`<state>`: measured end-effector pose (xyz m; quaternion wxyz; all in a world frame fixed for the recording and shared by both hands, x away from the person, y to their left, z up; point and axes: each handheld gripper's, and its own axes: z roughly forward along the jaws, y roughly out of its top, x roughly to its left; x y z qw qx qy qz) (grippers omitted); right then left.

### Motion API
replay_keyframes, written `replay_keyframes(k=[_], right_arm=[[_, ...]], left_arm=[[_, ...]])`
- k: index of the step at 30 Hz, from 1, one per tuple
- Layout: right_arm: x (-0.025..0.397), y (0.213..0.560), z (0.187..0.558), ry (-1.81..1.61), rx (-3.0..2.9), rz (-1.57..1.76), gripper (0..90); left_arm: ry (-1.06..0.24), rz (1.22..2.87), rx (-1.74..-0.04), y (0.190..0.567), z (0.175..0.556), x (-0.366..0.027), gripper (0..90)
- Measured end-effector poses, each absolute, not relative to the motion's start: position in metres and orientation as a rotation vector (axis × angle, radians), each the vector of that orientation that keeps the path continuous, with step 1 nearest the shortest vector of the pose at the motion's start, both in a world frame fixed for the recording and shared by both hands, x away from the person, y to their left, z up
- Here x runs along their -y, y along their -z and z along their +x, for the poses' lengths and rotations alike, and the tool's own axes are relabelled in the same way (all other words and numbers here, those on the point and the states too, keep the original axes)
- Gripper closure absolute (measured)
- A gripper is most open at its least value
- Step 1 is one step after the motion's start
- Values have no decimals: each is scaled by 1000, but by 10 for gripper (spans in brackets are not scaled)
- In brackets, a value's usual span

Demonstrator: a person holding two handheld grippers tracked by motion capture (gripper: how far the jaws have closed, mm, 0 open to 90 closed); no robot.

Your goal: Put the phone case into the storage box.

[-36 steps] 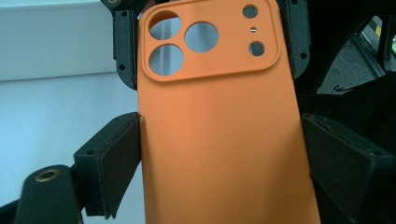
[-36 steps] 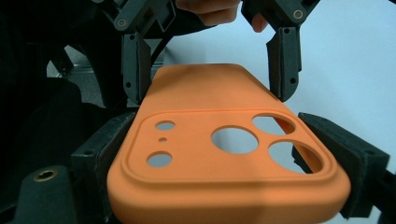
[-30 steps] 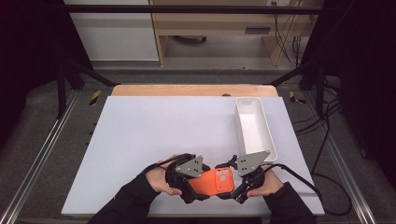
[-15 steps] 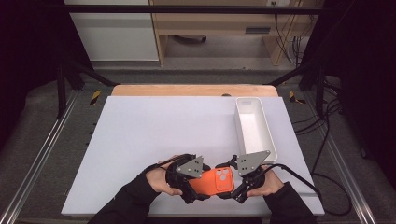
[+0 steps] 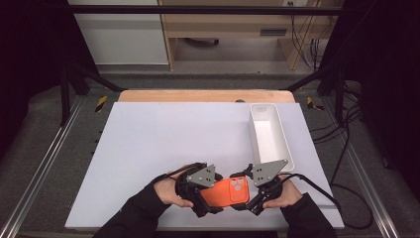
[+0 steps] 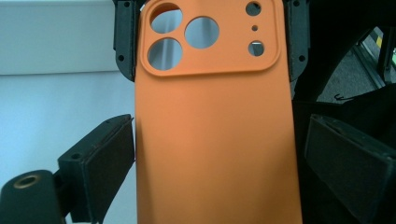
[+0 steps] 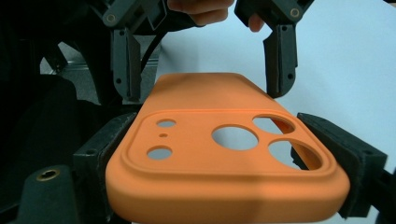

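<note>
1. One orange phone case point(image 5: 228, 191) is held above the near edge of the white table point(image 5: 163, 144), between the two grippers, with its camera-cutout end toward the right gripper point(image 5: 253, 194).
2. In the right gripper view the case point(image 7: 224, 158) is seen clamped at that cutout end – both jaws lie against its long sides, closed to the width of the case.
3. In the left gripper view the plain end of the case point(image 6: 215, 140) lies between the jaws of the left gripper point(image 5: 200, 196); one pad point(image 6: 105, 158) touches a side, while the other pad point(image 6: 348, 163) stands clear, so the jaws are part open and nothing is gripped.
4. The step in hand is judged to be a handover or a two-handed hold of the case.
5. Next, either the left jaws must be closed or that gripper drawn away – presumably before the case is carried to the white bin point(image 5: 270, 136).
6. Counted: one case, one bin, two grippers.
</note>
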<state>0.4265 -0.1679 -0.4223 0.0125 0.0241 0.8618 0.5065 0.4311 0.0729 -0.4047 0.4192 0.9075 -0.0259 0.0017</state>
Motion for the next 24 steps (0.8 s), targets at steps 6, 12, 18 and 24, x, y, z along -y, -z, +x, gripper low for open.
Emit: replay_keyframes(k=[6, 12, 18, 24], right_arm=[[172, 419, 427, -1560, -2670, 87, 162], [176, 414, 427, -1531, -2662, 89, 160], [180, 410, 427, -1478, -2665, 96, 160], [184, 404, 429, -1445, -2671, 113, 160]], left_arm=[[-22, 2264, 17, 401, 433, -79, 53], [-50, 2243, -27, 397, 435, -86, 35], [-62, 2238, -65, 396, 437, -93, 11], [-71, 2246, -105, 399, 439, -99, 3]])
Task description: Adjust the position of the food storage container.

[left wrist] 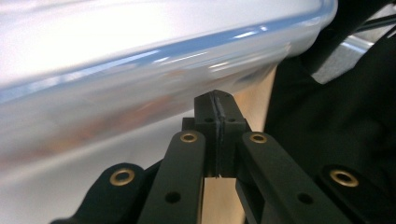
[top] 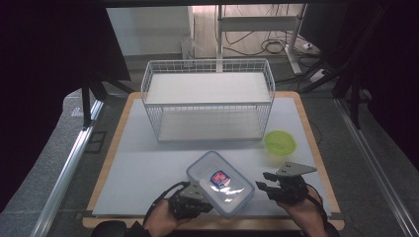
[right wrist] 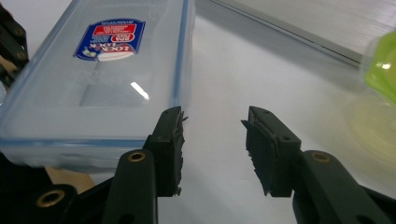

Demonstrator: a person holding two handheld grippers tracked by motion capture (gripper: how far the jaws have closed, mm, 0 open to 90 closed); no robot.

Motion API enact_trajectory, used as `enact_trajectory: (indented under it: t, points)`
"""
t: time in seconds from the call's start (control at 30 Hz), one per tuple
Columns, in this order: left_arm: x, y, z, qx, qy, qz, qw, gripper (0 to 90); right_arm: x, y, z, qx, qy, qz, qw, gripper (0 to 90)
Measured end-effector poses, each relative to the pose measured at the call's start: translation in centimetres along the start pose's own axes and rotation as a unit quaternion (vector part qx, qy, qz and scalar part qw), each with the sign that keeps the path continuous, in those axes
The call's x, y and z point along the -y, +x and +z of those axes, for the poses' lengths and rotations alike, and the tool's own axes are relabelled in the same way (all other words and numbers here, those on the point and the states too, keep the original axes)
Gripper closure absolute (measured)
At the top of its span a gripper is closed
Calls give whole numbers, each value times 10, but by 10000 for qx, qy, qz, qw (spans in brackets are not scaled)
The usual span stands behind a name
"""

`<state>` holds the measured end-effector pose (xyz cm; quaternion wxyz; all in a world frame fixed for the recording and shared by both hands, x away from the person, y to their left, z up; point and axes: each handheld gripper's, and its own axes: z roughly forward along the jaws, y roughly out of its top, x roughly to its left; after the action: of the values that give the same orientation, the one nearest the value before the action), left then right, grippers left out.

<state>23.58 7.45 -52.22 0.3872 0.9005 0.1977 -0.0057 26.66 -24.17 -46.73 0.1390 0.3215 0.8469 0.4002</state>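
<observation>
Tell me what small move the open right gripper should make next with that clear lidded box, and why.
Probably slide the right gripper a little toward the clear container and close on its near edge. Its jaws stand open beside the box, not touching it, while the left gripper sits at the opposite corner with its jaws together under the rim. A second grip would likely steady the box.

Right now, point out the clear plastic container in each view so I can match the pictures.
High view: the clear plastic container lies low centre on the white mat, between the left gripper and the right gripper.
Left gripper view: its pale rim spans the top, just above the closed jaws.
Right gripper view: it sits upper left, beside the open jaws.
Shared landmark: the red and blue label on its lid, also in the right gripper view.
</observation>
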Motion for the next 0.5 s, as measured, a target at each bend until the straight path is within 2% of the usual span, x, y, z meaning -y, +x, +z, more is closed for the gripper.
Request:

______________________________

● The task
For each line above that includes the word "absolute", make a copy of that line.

● Output for this exercise
- Measured end-effector poses, each absolute, not relative to the motion's start: position in metres and orientation as a rotation vector (axis × angle, radians), each the vector of that orientation that keeps the path continuous, with step 1 nearest the shortest vector of the pose at the motion's start, both in a world frame fixed for the recording and shared by both hands, x away from the person, y to their left, z up
- Gripper closure absolute (measured)
Gripper closure absolute (measured)

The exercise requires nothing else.